Loading markdown for blog posts
- import path from "path";
- import fs from "fs";
- const dataPath = path.join(__dirname, "..", "data");
- const blogPath = path.join(dataPath, "posts");
+ const postContentsBySlug = Object.fromEntries(
+ Object.entries(
+ import.meta.glob("../../data/posts/*.md", { as: "raw", eager: true }),
+ ).map(([filePath, contents]) => [
+ filePath.replace("../../data/posts/", "").replace(/\.md$/, ""),
+ contents,
+ ]),
+ );
export async function getBlogPost(slug: string): Promise<BlogPost> {
let cached = postsCache.get(slug);
- if (cached) return cached;
- let filePath = path.join(blogPath, slug + ".md");
- let contents: string;
- try {
- contents = (await fs.promises.readFile(filePath)).toString();
- } catch (e) {
+ let contents = postContentsBySlug[slug];
+ if (!contents) {
throw new Response("Not Found", { status: 404, statusText: "Not Found" });
}
}
Loading Author data from a yaml file
import yaml from "yaml";
+ import authorsYamlFileContents from "../../data/authors.yml?raw";
- const AUTHORS: BlogAuthor[] = yaml.parse(
- fs.readFileSync(path.join(dataPath, "authors.yml")).toString(),
- )
+ const AUTHORS: BlogAuthor[] = yaml.parse(authorsYamlFileContents);
Checkout the Vite migration PR, and while you're there, checkout how easy it was to swap our server from CJS to ESM.

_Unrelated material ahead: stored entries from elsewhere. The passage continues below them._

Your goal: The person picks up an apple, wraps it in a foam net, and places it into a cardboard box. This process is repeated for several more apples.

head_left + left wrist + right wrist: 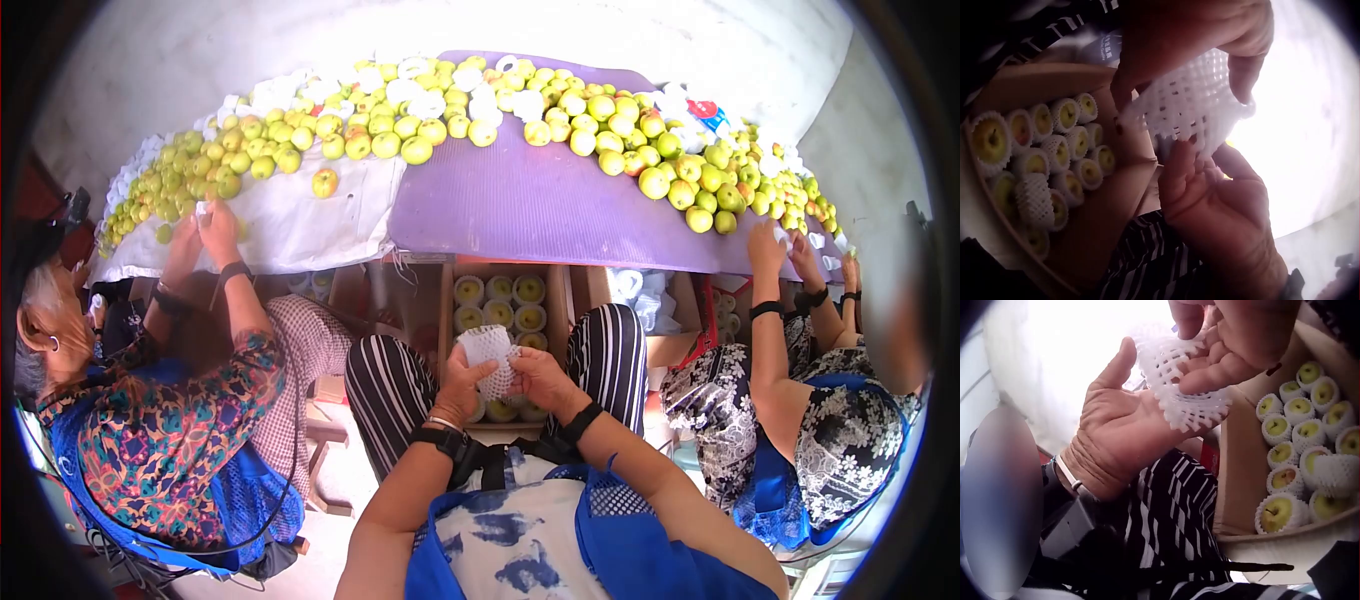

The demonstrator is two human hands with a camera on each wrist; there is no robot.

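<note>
In the head view, a white foam net sleeve is held between both hands above the person's lap. My left hand holds it from the left, its thumb raised beside the netting in the right wrist view. The right hand pinches the sleeve's right edge; in the right wrist view its fingers reach into the netting. No apple shows inside this foam net. Below the hands stands a cardboard box holding rows of apples in foam nets, with another foam net lying on top of them.
A long heap of green-yellow apples and white foam nets lies along the table, partly on a purple mat. One apple sits apart on white cloth. People sit at either side, their hands near the heap. Another box stands to the right.
</note>
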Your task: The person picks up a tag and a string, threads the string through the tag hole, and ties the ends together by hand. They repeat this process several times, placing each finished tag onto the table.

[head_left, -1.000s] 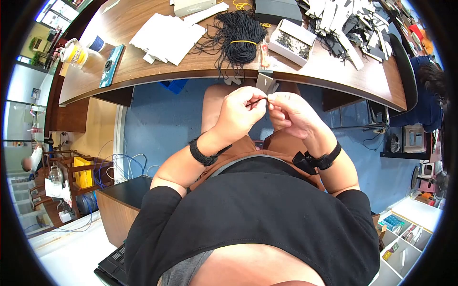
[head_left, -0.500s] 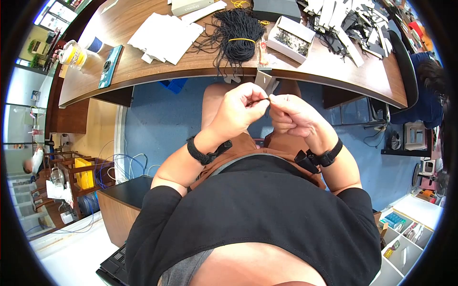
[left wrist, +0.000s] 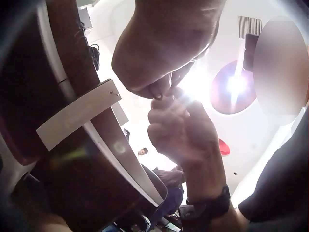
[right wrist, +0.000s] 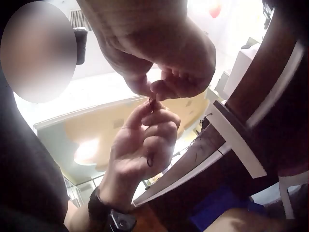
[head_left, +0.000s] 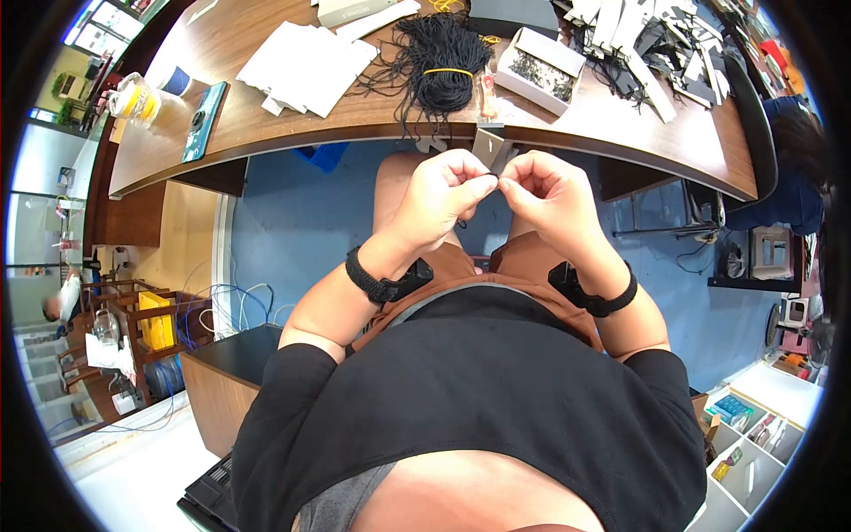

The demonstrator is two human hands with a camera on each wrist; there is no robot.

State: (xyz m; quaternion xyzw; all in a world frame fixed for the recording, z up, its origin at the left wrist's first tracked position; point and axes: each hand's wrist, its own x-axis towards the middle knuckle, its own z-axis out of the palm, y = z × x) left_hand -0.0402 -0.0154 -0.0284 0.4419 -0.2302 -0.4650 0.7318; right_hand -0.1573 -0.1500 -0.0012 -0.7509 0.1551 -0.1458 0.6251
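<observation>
Close together above the lap, both hands meet fingertip to fingertip. My left hand [head_left: 443, 199] pinches a thin black cord between thumb and forefinger, other fingers curled. A small dark loop of the cord [right wrist: 150, 160] pokes out from those curled fingers in the right wrist view. My right hand [head_left: 554, 199] pinches at the same spot with thumb and index finger; the cord there is mostly hidden by the fingertips. Just beyond the hands, a pale tag [left wrist: 77, 116] juts out over the table edge. A bundle of black cords [head_left: 443, 66], tied with a yellow band, lies on the table behind.
On the wooden table [head_left: 266, 133] are white papers [head_left: 306, 71], a phone [head_left: 204, 120], a plastic cup [head_left: 137, 102] and an open white box [head_left: 541, 71] of small dark pieces. A heap of black and white tags [head_left: 656, 53] lies at the right. Another person sits far right.
The right hand has turned, its thumb and index now pinching in a rounder shape. The dark cord, seen earlier between the hands in the head view, is now mostly covered by fingertips.
</observation>
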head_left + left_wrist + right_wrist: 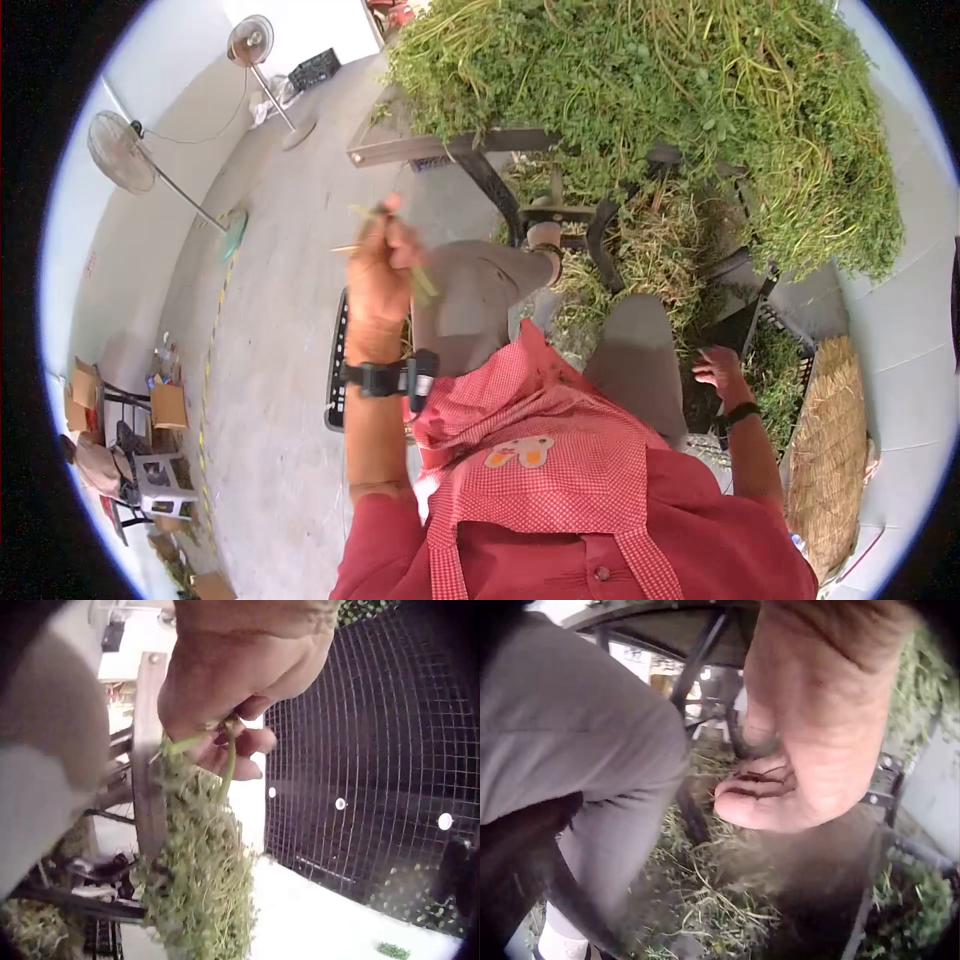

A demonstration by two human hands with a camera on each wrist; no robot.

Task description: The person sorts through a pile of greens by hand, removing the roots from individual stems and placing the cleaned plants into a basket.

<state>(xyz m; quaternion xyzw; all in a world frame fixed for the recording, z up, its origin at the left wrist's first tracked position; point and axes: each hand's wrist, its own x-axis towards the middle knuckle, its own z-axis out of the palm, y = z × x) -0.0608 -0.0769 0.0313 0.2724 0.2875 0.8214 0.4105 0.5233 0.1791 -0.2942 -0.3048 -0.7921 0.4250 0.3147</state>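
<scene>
My left hand (383, 268) is raised beside the left knee, pinching a few green stems (425, 284) that look blurred in the head view. In the left wrist view the thumb and fingers of this hand (240, 682) grip the stems (229, 769). The right hand (718, 368) hangs low beside the right knee with its fingers loosely bent and nothing visible in them. In the right wrist view that hand (810, 742) is above stalks on the floor (720, 907). A large heap of leafy greens (640, 80) covers the table.
Cut stalks (660, 240) lie under the table. A crate of greens (775, 375) stands beyond the right hand, near a woven straw bundle (830, 450). Another black crate (337, 390) is beside the left forearm. Two fans (122, 150) stand at the left wall, above a white stool (160, 480).
</scene>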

This is the part I'm most excited about.
Personally, I wanted to make open source contributions years before I worked up the courage. While this says more about me than anything, one thing I know that would have made it easier is if I contributed to an open source website vs a library. Why? Because I worked on websites all day long at my job, it's what I already knew. I didn't write libraries. In fact, far fewer web developers write libraries than write websites.
That's why I'm excited to be open sourcing our website. I strongly believe the shift to contributing to a website with a public repository is much simpler than contributing to a library for many developers. I hope this announcement offers an easier opportunity for many of you to make your first ever open source contribution.
In fact, we've gone ahead and curated a number of good first issues to make it easy to get started. These are issues we have specifically marked as being friendly for new contributors. So whether you're a seasoned OSS contributor or just trying to break in, we're excited to see your GitHub profile pop up in the "Pull request" tab.
Happy contributing, can't wait to build a better remix.run together.